16. Unfiltered data in the clinical space has given rise to "alert fatigue." This occurs when a physician is exposed to frequent or excessive information that can hobble his or her clinical productivity. Primary care physicians received 79.6 notifications and spent more than one hour responding to EHR alerts on average per day, according to a 2016 Medscape study.

17. While some alerts can be life saving, physicians consider most alerts excessive. Clinicians reported ignoring safety notifications between 49 percent and 96 percent of the time, according to a HarvardMedicalSchool study.

18. Nearly 50 percent of physicians believe overwork, stress and fatigue among their colleagues significantly contributes to medical errors, according to a 2014 study in The New England Journal of Medicine.

Decision fatigue

19. Decision fatigue is the biological effect of continuously flexing one's decision-making muscles. The more choices a person makes throughout the day, the more challenging each one becomes for the brain.

20. Some studies have measured the effect of decision fatigue in physicians. Physicians become increasingly more likely to prescribe antibiotics as their workday progresses, even when antibiotics are not an indicated treatment, according to a 2014 study in JAMA Internal Medicine. Compared to the first hour of work, the probability of assigning a prescription for antibiotics increased by 1 percent in the second hour, 14 percent in the third hour and 26 percent in the fourth hour.

Burnout prevention efforts

21. The problem of physician burnout is well established, but effective solutions are less straightforward.

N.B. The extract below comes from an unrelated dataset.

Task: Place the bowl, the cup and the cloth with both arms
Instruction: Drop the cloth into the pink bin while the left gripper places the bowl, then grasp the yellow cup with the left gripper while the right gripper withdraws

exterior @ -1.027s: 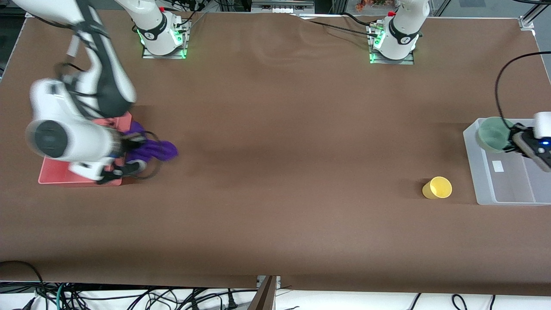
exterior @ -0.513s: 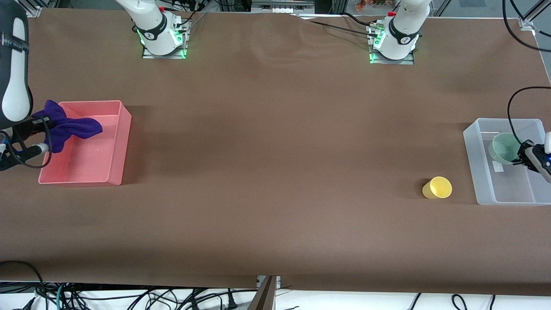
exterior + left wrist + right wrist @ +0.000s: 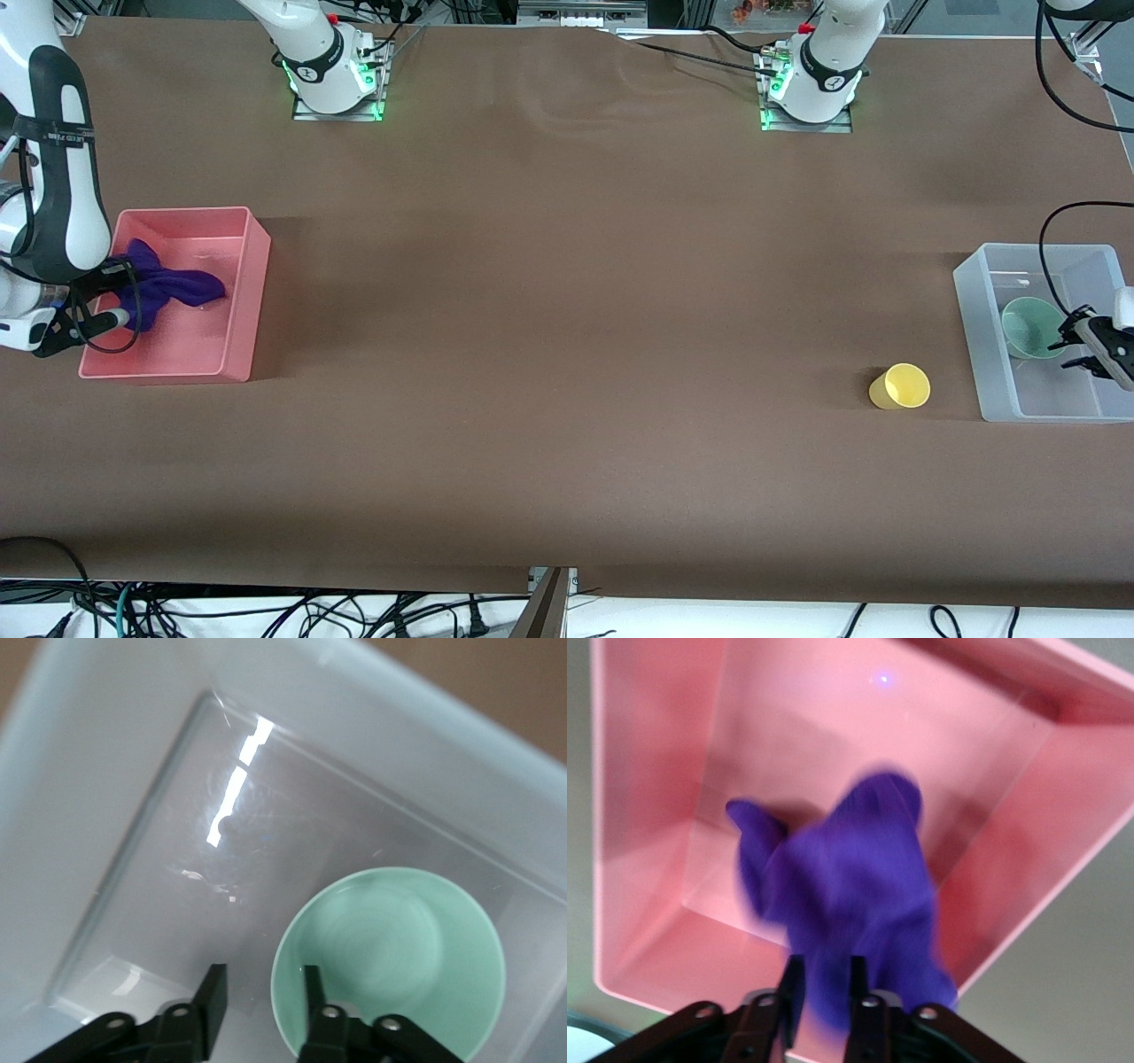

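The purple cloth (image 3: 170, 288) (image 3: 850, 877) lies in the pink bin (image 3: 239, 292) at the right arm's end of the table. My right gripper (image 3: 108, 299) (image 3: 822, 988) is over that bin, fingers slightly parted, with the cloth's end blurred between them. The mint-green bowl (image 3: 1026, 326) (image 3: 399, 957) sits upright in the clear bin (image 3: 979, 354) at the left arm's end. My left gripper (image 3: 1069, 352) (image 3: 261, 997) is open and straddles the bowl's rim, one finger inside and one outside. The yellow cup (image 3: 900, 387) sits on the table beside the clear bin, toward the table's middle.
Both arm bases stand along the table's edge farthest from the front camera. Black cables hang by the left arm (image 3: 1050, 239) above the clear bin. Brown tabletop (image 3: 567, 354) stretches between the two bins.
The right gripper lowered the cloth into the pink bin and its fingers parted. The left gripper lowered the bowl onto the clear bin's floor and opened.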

22. Some medical schools have implemented student wellness programs designed to help young physicians develop healthy habits and attitudes around work-life balance. For instance, New York City-based Albert Einstein College of Medicine's WellMed program provides students with physical, emotional and nutritional support so "students can become better healers and role models for their patients."

23. In Colorado, nonprofit company Lumunos aims to help physicians recapture their sense of fulfillment in medical practice. The program rebuilds collegial bonds among physicians in a workplace to reduce burnout through mutual support and recognition.

24. The American Medical Association and many hospitals have developed and implemented wellness committees. These committees are typically composed of physician leaders who convene regularly to discuss ways to combat burnout unique to their institution.

25. Diverse organizations from graduate students to UX design, or user experience design, companies are working to address problems with EHR interfaces, usability and workflow to more seamlessly integrate with physician workflow.